Exercise: Retype exactly what runs from the first line of the data to the line with "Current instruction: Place", keeping both of those lines and skipping pictures.

Given data:
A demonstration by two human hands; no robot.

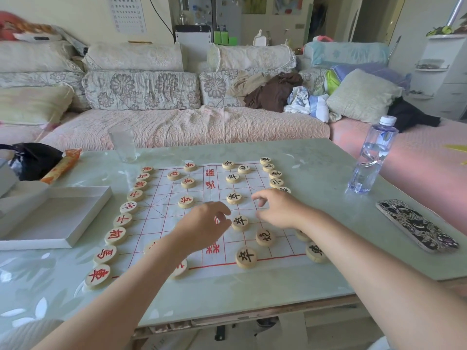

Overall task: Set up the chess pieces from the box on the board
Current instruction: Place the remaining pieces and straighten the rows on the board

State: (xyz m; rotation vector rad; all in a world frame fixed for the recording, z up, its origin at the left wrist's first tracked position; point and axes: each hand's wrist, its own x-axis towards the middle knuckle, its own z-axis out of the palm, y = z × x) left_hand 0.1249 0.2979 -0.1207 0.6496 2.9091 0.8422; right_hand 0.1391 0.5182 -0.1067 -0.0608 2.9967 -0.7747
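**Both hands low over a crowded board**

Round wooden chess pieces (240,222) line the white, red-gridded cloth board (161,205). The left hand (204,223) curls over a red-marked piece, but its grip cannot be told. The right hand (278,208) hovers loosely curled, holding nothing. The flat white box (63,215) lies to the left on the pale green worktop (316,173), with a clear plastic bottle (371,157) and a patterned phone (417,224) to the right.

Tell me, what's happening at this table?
A person is laying out Chinese chess pieces on a paper board. Red-lettered pieces line its left side, black-lettered ones its right. The left hand and right hand both hover over the middle, near a black piece; whether the left holds anything is unclear. The white box sits left of the board.
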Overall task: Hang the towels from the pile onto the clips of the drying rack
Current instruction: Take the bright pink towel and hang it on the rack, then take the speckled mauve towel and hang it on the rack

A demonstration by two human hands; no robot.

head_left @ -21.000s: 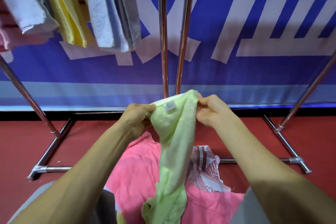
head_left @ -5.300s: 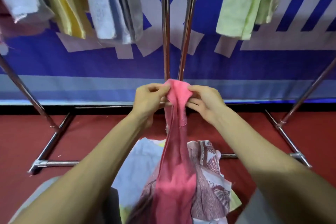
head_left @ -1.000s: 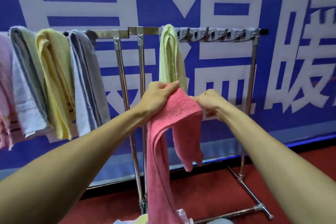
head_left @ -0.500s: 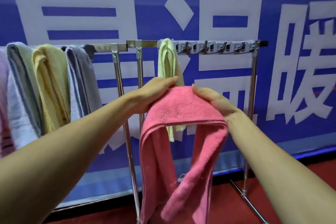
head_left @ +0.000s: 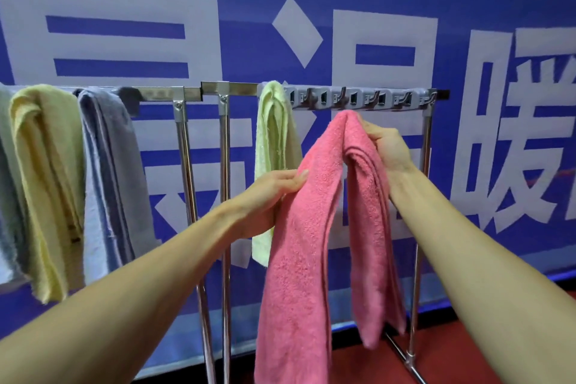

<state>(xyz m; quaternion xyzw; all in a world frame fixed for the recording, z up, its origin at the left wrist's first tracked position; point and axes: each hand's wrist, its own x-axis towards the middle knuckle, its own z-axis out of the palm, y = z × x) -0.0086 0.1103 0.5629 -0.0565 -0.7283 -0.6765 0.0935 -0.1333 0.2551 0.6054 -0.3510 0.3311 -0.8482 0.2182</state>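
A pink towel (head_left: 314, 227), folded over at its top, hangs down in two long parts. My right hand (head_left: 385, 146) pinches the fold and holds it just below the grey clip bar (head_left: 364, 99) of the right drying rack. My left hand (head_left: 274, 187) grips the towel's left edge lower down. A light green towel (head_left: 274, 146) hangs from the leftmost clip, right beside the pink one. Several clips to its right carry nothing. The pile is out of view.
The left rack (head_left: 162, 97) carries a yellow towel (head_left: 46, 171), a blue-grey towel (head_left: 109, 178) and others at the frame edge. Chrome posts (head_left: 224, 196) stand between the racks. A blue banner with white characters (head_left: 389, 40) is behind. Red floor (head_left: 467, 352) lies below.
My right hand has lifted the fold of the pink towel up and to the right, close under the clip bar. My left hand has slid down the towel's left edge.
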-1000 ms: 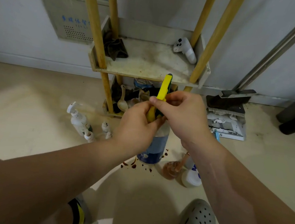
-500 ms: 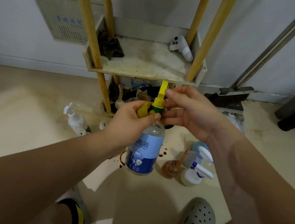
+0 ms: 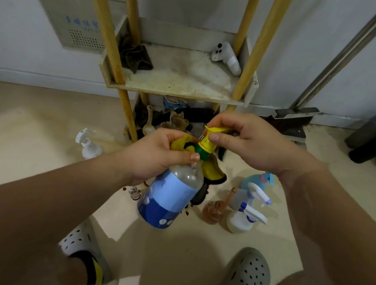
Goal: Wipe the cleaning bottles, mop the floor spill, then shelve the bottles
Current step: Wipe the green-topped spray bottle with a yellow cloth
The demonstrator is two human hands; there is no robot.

Solution to the problem:
A demonstration by two human hands; no robot.


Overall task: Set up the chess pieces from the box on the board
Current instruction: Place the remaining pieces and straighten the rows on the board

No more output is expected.